Artists: Yiyao TANG 唐艺窈

The Hong Museum presents The Currents We Carry, a dual exhibition featuring artists Yiyao Tang and Lishuang Xu, curated by Huirong Ye, and produced by Hongzheng Pan. Since the 1980s, the evolution of the "Wenzhou Model"—an economic framework defined by family-run businesses, private enterprises, and agile market mechanisms—has fostered a networked ecosystem of collaboration and production that transcends the boundaries of geography and identity through global trade systems. This exhibition engages with Wenzhou's distinct socio-economic landscape through works that navigate the imperceptible flow lines of industrial production, trace the imprints of exchange between laboring subjects and production spaces, and map the evolving contours of migration shifts, identity folds, and social flows.

The notion of "currents" in this exhibition refers to the operational flows intrinsic to industrial production lines. A hallmark of the industrial age, the assembly line is engineered to optimize the movement of materials while fixing workers into controlled, mechanical precision, thereby instituting a logic of production driven by the pursuit of maximum efficiency.
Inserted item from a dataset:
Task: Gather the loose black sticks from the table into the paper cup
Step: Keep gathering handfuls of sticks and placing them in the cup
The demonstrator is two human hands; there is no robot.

This acceleration-oriented logic of material circulation extends into the transnational allocation of capital, technology, and labor, weaving diasporic networks that bridge Wenzhou's local industries with global systems. Simultaneously, "currents" metaphorically evoke the entrenched inertia of modernization—a relentless forward momentum where each leap intensifies circulation and reduces friction, yet obscures systemic ruptures and long-term consequences.

Both artists have rooted their practices in Wenzhou's local shoe manufacturing industry. Through participation in factory operations, material experiments, and ethnographic research, they examine how industrial systems shape and constrain bodies, labor, and agency, as well as the dual mechanisms of flow and control within capitalist structures. The arc-shaped gallery of the Hong Museum is conceived as a symbolic assembly line, where Yiyao Tang's works define its architectural and infrastructural framework, coaxing materiality into narratives and memories latent within its substance. Coconut coir bricks, rebar, and die molds—industrial products reimagined—are suspended in processes of continual generation and transformation, their material properties and embedded metaphors in constant flux. Bearing witness to the collective memory of industrial labor and the historical fractures of modernization, these works disrupt and confound fixed binaries: nature and artifice, stability and precarity, order and chaos.

Lishuang Xu addresses the themes of the body, velocity, and performance in a production-driven society. Through the paradoxical interplay of movements oscillating between efficiency and inefficiency, forward and backward, accumulation and expenditure, she archives, distills, and reconfigures the repetitive yet iterative motions of assembly lines, materializing labor scenes that are both tangible and spectral. In a culminating gesture, Xu "returns" a shoebox from the museum's display to a factory assembly line, bridging the spatial and conceptual divide between the industrial sphere of production and circulation of goods and the cultural realm of discourse and event-making. Visitors are invited to situate themselves within the exhibition's flows, becoming part of the fluid process of co-constructing meaning, while the unseen labor sustaining the museum's operations quietly lingers, awaiting recognition.